All lines from the opening of the material up to and including the line with "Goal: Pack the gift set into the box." should be transcribed exactly, pictures excepted.

▶ _Data shown_:
○ ○ ○ ○ ○ ○ ○

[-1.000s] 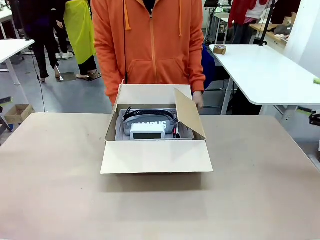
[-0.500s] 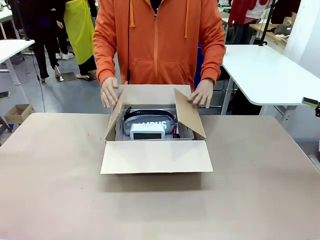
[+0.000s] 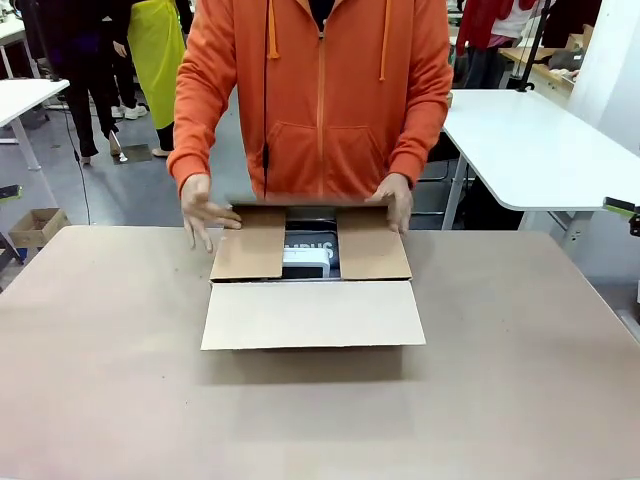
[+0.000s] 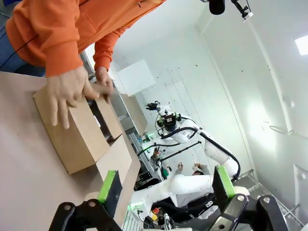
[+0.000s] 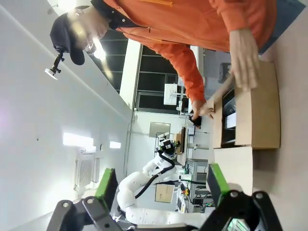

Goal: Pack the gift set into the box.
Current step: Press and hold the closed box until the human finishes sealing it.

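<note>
From the front, the box (image 3: 312, 315) is seen toward the far side of the brown table (image 3: 110, 380). Its two side flaps are folded in, and its near flap is laid flat toward the camera. The gift set (image 3: 307, 258) is found inside the box, in the gap between the flaps. One hand (image 3: 200, 212) of the person is held beside the box. The other hand (image 3: 396, 195) is placed at its far corner.

In the left wrist view, the left gripper (image 4: 166, 180) is seen with its fingers spread wide and nothing between them. In the right wrist view, the right gripper (image 5: 161, 177) is spread wide too, with nothing held.

A white table (image 3: 540, 140) and a grey floor (image 3: 150, 190) are seen behind. Most of the gift set is hidden under the flaps, and the letters on it are cut off.
</note>
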`<state>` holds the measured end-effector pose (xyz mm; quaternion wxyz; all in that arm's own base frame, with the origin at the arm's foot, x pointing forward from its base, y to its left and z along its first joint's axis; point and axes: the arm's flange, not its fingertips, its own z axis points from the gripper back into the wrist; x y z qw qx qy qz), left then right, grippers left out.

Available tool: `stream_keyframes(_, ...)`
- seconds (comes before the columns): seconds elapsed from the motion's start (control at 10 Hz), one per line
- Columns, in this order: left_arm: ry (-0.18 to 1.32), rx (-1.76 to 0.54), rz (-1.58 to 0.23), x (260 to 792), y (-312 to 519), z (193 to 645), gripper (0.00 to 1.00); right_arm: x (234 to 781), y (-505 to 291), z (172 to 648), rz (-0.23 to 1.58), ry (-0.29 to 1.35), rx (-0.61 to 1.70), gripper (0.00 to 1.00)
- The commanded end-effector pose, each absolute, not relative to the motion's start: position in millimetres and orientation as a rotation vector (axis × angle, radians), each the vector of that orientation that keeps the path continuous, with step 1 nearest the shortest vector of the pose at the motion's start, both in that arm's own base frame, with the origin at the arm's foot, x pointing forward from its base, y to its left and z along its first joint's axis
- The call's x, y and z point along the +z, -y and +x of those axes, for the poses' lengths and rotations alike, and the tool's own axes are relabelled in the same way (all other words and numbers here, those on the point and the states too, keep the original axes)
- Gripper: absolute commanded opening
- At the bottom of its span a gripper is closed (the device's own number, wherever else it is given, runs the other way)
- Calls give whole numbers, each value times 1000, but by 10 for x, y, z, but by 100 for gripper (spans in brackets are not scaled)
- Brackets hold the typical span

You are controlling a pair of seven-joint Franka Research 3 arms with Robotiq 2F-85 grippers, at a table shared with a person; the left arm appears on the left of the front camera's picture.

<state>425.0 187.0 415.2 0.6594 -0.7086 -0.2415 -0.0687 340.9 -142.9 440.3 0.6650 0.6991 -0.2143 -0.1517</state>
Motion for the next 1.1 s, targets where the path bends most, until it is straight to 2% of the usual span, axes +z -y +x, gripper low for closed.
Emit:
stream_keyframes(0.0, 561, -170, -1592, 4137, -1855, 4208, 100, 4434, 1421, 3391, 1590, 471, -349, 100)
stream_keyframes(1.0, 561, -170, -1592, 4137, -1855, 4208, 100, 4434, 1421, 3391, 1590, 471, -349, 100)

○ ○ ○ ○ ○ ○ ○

▶ _Output for this task_:
[-1.000s] 
[-0.500s] 
[+0.000s] 
[+0.000s] 
[+0.000s] 

Goal: Pack the gift set into the box.

No additional answer is expected.